It has been suggested that probiotics and prebiotics might counteract the development of the metabolic syndrome by replacing the aggravating bacteria in the gut, which in turn can improve serum lipid levels and insulin resistance( Reference Vasiljevic and Shah 9 ). Currently, it has been shown in preclinical studies that probiotics are effective at attenuating the metabolic syndrome; however, only few pilot studies in human subjects have been carried out with promising preliminary results( Reference Cani 10 – Reference Bogsan, Florence and Perina 12 ). Previous studies have reported that the synergistic effects of synbiotic supplementation on the intestinal and faecal microflora and immune system are significantly greater than the effects of either prebiotic or probiotic supplementation alone( Reference Frece, Kos and Svetec 13 , Reference Worthley, Le Leu and Whitehall 14 ). Considering the various beneficial effects of prebiotics and probiotics and the lack of published data on this issue, the present study was designed to evaluate the effects of supplementation with a type of synbiotic on insulin resistance and serum lipid levels in subjects with the metabolic syndrome.
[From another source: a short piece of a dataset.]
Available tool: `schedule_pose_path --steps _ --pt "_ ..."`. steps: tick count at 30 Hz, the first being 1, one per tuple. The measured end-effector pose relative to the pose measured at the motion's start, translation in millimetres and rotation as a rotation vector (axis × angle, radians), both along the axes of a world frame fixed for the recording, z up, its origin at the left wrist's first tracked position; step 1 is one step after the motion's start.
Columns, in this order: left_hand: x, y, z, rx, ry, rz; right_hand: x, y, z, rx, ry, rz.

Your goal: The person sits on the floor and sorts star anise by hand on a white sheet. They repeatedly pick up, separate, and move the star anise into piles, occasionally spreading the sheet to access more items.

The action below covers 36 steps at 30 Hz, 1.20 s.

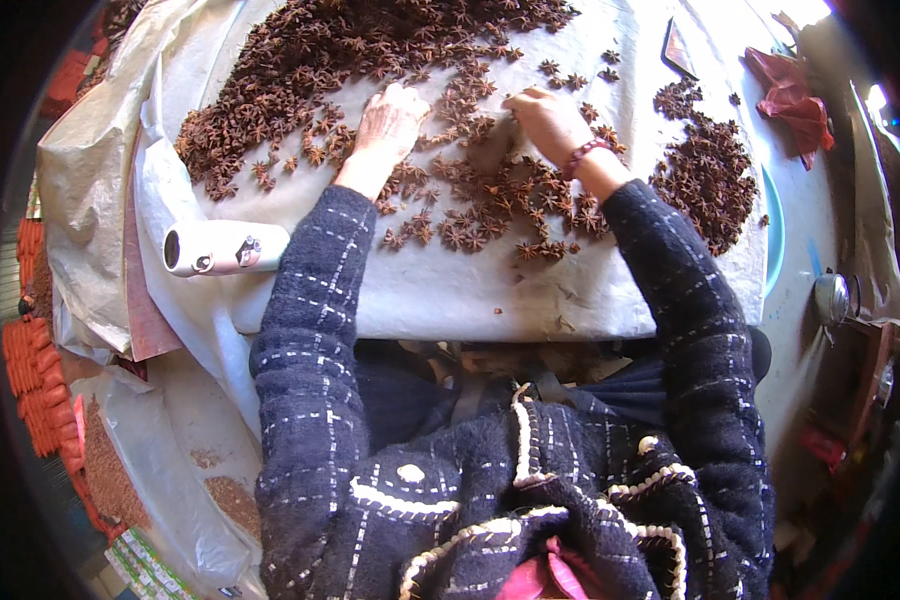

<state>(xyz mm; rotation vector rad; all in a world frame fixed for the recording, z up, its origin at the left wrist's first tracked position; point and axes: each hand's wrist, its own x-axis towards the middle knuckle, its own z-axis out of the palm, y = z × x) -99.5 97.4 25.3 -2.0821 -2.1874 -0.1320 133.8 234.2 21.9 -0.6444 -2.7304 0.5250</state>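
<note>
Dried star anise covers much of a white sheet [440, 300] in front of me. A large heap of star anise [300, 70] fills the far left, and a looser scatter of star anise [500, 195] lies between my forearms. Over the near edge of the heap is my left hand [392, 120], back upward, its fingers curled down; the fingertips are hidden. My right hand [552, 125] is bent inward above the scatter, its fingers drawn together and pointing left. Whatever either hand holds is too small or covered to make out.
A smaller pile of star anise [708, 175] lies at the right. Beyond it are a dark flat phone-like object [680, 50], a red plastic bag [795, 100] and a teal basin rim [774, 230]. A white cylindrical container [225, 250] lies beside my left forearm.
</note>
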Motion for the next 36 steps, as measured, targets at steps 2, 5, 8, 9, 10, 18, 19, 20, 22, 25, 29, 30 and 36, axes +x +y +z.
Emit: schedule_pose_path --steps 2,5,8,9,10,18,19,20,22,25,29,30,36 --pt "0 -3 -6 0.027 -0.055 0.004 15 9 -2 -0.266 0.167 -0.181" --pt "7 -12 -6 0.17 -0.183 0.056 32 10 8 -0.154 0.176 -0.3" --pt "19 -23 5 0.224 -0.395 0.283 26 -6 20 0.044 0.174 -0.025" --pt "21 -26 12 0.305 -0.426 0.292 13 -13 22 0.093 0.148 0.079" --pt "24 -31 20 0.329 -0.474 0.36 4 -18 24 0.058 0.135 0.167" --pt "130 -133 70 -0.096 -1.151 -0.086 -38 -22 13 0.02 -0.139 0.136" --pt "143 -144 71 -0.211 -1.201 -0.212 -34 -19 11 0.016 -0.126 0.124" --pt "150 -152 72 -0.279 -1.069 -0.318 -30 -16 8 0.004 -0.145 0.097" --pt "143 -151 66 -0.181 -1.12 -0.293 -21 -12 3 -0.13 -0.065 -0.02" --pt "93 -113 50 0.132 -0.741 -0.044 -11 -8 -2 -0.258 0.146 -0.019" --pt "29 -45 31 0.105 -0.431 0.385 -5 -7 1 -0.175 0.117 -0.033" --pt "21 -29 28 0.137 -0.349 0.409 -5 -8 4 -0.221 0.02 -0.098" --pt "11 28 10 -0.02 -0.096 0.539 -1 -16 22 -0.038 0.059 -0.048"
Research design and methods
Participants
The present study was a prospective, randomised, double-blind, placebo-controlled study. Men and women aged 18 years and above with a diagnosis of the metabolic syndrome were selected from the Haraz clinic of Amol. The metabolic syndrome was diagnosed as having three of the following five features: increased waist circumference ( ≥ 102 cm in men and ≥ 88 cm in women); elevated TAG levels ( ≥ 150 mg/dl ( ≥ 1·69 mmol)); reduced HDL-C levels ( < 40 mg/dl ( < 1·03 mmol/l) in men and < 50 mg/dl ( < 1·29 mmol/l) in women); elevated blood pressure ( ≥ 130/85 mmHg or on treatment for hypertension); elevated glucose levels ( ≥ 100 mg/dl ( ≥ 5·55 mmol/l)), according to the National Cholesterol Education Program Adult Treatment Panel III report( 15 ), and the diagnosis was confirmed via careful questioning by the primary physician and dietitians. Individuals with decompensated diabetes mellitus, untreated hypothyroidism, clinically or biochemically recognised systemic diseases, and psychiatric disorders impairing their ability to provide written informed consent, as well as pregnant/breast-feeding women or those of child-bearing age without effective birth control use, were excluded from the study. If a participant was found to have missed ≥ 10 % of his or her supplement dose at follow-up, he or she was also excluded from the study. The present study was registered at ClinicalTrials.gov ID: NCT02008838.
Study design
A total of 102 individuals were assessed for participation eligibility; of these, forty met the inclusion criteria of the study and two declined to participate, resulting in a sample size of thirty-eight participants (Fig. 1). The thirty-eight participants were then randomly assigned to the synbiotic (G1; n 19) group or the placebo (G2; n 19) group. The G1 group was given a synbiotic supplementation (as a capsule), while the G2 group was given an identical appearing placebo capsule (250 mg maltodextrin) twice a day for 28 weeks. The participants were instructed to consistently take the capsules 2 h after consumption of the same meal each day.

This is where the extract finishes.